The news shocked Luton, once a major hub of the UK’s automotive industry. Vauxhall has operated in this Bedfordshire town for almost 120 years.

This is just the latest disturbing industrial closure driven in large part by the overzealous net zero policies of successive UK governments. Unless mainstream politicians are careful, this relentless pursuit of environmental goals will seriously alienate millions of voters across our industrial heartlands – in fact, it already has.

The decision to close Luton was taken by Stellantis – the world’s fourth-largest auto-making conglomerate, comprising European and US brands including Chrysler, Fiat and Peugeot, as well as Vauxhall.
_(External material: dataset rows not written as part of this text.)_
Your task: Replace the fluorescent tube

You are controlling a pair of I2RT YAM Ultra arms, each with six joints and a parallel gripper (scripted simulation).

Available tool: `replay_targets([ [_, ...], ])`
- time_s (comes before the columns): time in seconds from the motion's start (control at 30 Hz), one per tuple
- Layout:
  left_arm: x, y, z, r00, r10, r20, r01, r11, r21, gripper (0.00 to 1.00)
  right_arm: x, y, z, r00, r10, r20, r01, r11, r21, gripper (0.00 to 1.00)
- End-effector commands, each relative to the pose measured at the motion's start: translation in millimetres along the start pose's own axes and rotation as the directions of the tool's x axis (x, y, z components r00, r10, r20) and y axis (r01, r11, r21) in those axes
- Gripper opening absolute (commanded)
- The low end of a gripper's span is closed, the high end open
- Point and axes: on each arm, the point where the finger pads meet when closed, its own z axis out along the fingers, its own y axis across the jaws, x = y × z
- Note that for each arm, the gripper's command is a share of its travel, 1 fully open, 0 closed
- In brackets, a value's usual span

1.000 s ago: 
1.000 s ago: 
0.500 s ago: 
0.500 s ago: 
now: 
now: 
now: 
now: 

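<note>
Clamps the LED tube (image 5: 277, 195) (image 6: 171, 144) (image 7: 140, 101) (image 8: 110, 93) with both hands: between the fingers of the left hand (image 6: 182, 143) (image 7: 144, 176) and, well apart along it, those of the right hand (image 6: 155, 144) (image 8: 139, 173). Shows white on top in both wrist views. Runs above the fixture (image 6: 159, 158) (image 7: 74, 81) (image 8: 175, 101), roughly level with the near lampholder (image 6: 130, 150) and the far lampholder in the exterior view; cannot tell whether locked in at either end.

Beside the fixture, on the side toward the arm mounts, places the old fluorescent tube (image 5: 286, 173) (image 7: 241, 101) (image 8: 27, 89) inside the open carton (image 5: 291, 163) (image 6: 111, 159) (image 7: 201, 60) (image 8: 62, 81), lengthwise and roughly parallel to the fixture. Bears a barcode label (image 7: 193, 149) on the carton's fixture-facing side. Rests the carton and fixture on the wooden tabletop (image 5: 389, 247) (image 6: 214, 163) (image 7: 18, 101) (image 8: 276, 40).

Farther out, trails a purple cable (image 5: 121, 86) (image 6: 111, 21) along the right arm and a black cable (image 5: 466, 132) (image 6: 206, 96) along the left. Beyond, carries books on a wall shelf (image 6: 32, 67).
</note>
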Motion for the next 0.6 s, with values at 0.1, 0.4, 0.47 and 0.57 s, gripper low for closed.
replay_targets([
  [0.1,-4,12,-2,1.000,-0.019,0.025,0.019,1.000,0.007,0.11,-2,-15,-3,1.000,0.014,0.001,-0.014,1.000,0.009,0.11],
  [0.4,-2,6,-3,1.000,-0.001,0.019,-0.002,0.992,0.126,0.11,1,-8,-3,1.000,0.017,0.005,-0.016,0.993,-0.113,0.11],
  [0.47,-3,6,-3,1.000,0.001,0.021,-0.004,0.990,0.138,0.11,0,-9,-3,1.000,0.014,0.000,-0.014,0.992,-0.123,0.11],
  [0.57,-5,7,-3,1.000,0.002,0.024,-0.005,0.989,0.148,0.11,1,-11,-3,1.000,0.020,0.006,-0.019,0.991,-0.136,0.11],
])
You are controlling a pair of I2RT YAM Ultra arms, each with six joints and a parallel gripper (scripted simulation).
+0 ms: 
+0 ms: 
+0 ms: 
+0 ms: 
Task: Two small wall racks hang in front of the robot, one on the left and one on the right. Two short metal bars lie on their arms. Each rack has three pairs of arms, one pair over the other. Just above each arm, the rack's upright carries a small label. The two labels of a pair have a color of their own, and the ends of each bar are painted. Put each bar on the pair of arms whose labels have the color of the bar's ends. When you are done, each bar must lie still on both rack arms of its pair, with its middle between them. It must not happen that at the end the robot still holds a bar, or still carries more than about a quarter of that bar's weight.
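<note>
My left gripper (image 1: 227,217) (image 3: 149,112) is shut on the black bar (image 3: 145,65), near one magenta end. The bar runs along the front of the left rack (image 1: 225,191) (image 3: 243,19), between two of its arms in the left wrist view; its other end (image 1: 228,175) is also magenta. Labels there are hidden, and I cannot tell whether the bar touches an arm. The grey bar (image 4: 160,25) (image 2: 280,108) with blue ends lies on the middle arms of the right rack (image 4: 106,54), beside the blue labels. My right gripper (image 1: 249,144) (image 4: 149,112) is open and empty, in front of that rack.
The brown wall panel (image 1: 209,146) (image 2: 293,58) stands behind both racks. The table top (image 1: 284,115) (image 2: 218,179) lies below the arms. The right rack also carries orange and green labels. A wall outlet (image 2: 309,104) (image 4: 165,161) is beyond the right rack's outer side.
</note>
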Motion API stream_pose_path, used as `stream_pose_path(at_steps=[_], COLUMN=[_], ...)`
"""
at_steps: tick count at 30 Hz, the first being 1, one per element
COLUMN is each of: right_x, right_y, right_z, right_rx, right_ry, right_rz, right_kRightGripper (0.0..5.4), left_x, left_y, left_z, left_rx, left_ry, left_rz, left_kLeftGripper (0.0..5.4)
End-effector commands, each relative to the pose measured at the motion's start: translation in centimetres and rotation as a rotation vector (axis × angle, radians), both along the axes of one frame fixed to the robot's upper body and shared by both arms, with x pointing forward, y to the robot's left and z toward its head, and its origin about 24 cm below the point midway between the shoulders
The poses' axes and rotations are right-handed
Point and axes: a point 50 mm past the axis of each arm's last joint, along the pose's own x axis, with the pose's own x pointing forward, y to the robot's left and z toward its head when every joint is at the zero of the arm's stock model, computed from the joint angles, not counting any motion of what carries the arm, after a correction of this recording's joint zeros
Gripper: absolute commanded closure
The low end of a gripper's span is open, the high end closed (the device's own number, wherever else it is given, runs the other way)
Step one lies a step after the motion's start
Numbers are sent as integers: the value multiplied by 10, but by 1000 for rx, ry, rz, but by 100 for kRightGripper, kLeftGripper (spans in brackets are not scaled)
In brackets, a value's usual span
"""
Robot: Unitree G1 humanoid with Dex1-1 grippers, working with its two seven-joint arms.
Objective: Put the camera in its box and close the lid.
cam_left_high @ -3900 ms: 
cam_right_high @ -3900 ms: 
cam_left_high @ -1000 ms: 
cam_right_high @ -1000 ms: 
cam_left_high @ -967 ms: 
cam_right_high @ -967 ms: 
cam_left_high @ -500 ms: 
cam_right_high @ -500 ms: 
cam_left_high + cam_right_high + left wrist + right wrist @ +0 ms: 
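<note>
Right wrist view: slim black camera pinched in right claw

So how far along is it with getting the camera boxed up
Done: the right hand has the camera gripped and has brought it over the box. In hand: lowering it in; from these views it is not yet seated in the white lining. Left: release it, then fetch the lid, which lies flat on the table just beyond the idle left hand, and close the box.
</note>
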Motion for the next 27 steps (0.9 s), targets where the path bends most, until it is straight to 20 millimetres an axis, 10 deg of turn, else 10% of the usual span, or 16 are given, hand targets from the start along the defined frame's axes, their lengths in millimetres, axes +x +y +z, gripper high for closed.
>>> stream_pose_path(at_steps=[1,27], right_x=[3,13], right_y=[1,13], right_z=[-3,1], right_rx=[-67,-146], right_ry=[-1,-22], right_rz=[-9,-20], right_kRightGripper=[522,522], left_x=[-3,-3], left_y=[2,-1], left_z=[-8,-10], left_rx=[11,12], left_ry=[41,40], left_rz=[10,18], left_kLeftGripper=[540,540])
Carlos Tavares, Stellantis chief executive, said earlier this year that the zero emissions vehicle (ZEV) mandate was making carmaking in the UK economically unviable – which is obvious, to anyone who has been paying attention.

Much of our political and media class, protecting their eco-credentials and averse to awkward details, have waved away the warnings. But Britain’s net zero policies, not least ZEV, are now imposing existential damage on parts of the country least able to withstand major economic shocks……………

What with the closure of Port Talbot steelworks and the Labour’s ban on new drilling in the North Sea, net zero policies are now seriously riling the UK’s trade unions.

Gary Brown, head of the GMB, the UK’s third-largest union, says Labour’s green policies are “hollowing out working-class communities”. No wonder Business Secretary Jonathan Reynolds is now “listening” and has pledged to “consult” on these ZEV rules.

“It’s good the Government now recognises policy and reality have been moving in opposite directions,” says Robert Forester, co-founder of car retailing giant Vertu Motors, often a lone voice across a subsidy-hungry car industry reluctant to question net-zero.

“We need a plan driven by the market, not by government diktat, changing the percentage targets to slow the transition to 2035”.

But powerful vested interests and party donors – including the EV charging industry and its financial backers, along with power companies producing the most expensive electricity in the developed world – are pushing Labour to hold their nerve.

Britain’s net zero policies – particularly those relating to EVs – are a fiasco, now costing serious jobs and threatening entire regional economies. This is what happens when politicians think they know best – putting vanity and ideology above economic and commercial logic.